By simply adding up the differences we get the Mean Absolute Error here, which is a decent measure to evaluate the performance of the setup here. It is simple but viable since there are no extreme values to be expected, which could screw with this measure.
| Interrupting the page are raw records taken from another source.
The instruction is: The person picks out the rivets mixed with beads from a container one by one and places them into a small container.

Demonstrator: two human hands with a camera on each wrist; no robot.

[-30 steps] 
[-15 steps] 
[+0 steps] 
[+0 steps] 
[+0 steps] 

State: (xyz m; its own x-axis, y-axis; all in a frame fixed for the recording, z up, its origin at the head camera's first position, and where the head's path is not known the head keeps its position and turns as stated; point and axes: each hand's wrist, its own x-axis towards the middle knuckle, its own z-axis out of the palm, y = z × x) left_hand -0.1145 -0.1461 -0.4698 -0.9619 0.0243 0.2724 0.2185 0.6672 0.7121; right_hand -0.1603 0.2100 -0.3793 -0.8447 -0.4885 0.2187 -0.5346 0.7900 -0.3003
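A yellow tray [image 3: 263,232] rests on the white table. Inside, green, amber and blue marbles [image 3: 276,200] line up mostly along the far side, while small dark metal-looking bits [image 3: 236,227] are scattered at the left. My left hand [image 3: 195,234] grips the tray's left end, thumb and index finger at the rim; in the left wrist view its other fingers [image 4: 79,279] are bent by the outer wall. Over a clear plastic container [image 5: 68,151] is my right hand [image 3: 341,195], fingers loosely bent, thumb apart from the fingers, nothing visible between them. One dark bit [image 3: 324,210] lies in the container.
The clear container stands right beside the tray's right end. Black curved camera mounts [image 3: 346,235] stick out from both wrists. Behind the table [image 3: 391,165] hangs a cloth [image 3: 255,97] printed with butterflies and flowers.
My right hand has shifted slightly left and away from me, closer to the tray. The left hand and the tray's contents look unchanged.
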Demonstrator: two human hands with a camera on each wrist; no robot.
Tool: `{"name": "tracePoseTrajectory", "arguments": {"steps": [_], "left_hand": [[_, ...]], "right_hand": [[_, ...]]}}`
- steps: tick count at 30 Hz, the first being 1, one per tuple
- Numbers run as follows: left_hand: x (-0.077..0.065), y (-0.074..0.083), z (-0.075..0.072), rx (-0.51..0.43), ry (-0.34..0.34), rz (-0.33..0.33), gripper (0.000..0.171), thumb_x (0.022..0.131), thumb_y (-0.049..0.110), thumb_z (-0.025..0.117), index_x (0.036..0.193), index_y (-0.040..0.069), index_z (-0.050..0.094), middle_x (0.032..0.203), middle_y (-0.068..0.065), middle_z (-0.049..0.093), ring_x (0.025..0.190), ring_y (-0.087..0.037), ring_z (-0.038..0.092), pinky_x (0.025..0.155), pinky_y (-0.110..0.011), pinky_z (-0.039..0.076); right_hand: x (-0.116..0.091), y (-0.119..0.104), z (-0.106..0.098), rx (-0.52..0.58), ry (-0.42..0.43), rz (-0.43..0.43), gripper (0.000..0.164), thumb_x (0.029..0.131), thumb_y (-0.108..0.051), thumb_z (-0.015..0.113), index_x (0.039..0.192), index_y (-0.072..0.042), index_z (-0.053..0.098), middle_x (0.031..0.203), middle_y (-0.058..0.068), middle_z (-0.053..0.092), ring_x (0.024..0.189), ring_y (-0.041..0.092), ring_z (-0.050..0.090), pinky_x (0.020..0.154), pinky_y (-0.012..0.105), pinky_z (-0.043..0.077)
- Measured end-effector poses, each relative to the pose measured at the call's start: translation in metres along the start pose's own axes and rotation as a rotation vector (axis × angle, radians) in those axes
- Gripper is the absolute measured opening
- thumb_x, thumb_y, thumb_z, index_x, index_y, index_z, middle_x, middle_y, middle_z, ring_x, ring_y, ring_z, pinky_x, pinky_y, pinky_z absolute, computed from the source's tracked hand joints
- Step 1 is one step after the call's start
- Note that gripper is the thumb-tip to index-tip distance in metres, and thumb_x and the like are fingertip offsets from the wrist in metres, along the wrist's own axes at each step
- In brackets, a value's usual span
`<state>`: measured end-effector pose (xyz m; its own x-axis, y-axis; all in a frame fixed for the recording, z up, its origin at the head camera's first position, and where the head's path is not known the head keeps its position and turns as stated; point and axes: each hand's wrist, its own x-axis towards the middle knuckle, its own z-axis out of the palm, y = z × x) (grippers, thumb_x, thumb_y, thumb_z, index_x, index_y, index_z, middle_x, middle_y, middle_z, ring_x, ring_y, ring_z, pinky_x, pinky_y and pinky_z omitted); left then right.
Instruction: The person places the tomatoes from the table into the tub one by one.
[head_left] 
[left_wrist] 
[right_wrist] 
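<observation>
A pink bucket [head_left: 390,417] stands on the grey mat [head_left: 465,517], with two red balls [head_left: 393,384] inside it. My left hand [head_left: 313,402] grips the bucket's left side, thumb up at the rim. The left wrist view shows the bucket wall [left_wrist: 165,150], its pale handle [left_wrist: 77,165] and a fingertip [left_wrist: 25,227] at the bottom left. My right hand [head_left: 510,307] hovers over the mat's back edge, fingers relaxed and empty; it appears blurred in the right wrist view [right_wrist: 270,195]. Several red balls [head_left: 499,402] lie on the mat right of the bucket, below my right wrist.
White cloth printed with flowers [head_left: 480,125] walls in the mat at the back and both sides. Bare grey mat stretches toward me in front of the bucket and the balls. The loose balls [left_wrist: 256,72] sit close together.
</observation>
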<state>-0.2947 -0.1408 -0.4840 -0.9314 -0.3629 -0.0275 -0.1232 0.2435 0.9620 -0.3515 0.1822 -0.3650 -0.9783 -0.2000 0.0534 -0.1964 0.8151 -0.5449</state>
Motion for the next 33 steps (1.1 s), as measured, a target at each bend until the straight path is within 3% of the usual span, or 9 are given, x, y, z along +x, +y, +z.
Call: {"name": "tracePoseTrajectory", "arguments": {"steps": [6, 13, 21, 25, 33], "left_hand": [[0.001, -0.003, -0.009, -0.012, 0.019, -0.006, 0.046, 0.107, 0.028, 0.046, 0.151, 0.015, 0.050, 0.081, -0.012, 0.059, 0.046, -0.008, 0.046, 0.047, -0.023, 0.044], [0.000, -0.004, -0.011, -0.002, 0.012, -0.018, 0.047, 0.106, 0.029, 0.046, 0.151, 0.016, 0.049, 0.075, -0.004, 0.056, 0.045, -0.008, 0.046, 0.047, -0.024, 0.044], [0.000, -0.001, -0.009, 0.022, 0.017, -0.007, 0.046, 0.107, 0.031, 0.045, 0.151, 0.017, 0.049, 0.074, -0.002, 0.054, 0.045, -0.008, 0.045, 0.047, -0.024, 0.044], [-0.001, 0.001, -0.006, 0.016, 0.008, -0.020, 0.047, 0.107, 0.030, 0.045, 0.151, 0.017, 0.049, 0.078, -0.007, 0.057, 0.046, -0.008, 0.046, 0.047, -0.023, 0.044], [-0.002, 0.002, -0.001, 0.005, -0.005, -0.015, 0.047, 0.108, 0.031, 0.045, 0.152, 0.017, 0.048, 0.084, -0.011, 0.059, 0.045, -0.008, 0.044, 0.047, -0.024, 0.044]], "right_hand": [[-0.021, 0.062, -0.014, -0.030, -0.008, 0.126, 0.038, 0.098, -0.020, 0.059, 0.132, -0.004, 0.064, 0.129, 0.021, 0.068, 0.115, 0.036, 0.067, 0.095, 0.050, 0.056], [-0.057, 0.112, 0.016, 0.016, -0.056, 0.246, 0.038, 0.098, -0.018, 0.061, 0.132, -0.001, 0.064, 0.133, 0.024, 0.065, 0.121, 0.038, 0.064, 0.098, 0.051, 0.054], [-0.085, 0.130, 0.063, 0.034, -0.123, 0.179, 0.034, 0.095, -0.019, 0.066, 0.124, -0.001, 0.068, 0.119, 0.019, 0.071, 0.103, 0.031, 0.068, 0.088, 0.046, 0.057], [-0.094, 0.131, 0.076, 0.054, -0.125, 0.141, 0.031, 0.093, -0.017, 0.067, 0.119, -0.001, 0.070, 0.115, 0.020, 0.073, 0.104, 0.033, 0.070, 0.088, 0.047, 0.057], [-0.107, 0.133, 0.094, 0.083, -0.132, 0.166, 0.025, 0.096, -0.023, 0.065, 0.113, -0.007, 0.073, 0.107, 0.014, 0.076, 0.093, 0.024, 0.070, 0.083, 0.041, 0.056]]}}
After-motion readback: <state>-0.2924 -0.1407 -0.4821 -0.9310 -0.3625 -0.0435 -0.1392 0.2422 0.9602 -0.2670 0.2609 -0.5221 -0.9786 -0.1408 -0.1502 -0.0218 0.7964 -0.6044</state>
These two factors would be the thing we optimize for.

The initial setup with R = 100, s = 15 and K = 15 gives us these values:

Rank_Difference: 6.000000    Realtive_Difference: 74.543782

I messed around with the values for R, s and K a little but. While there is some room to improve the relative difference by increasing the s to lets say 25 and reduce the K to 10 (Realtive_Difference: 71.232318) it looks like there is no improvement in the absolute rank difference possible.

#### Plotting Elo Rank vs Actual Table Ranks

In [25]:
# Plotting rank comparisons
fig = go.Figure()
fig.add_trace(go.Bar(x=df_merged['Team'], y= df_merged['Rank'],
                name='Actual Final Rank'
                ))
fig.add_trace(go.Bar(x=df_merged['Team'], y= df_merged['Rank_Elo'],
                name='Final Elo Rank'
                ))

fig.update_layout(
   title='<b>Comparison - Final Elo Rank vs Actual Final Table</b>',
   template = "plotly_dark",
   xaxis_tickfont_size=14,
   width = 1500,
   height = 750,
   yaxis=dict(
        title='Rank #',
        titlefont_size=16,
        tickfont_size=14))

fig.add_annotation(text='Data Source: <a href=”https://github.com/statsbomb/open-data”>StatsBomb</a> <br>Viz: <a href=”https://twitter.com/_prospecttheory”>@_prospecttheory</a> <br> <br> <br> <br> <br>', 
                    align='left',
                    showarrow=False,
                    xref='paper',
                    yref='paper',
                    x= -0.05,
                    y= -0.65)


fig.show()

Only Köln and Wolfsburg are swapped and the trio Bremen, Hoffenheim and Darmstadt are not in the right order. But since the rank difference is never bigger than two, I would rate the performance of the system as decent. Optimizing the variables R, s and k has some value, however I would rate the gains as negliable.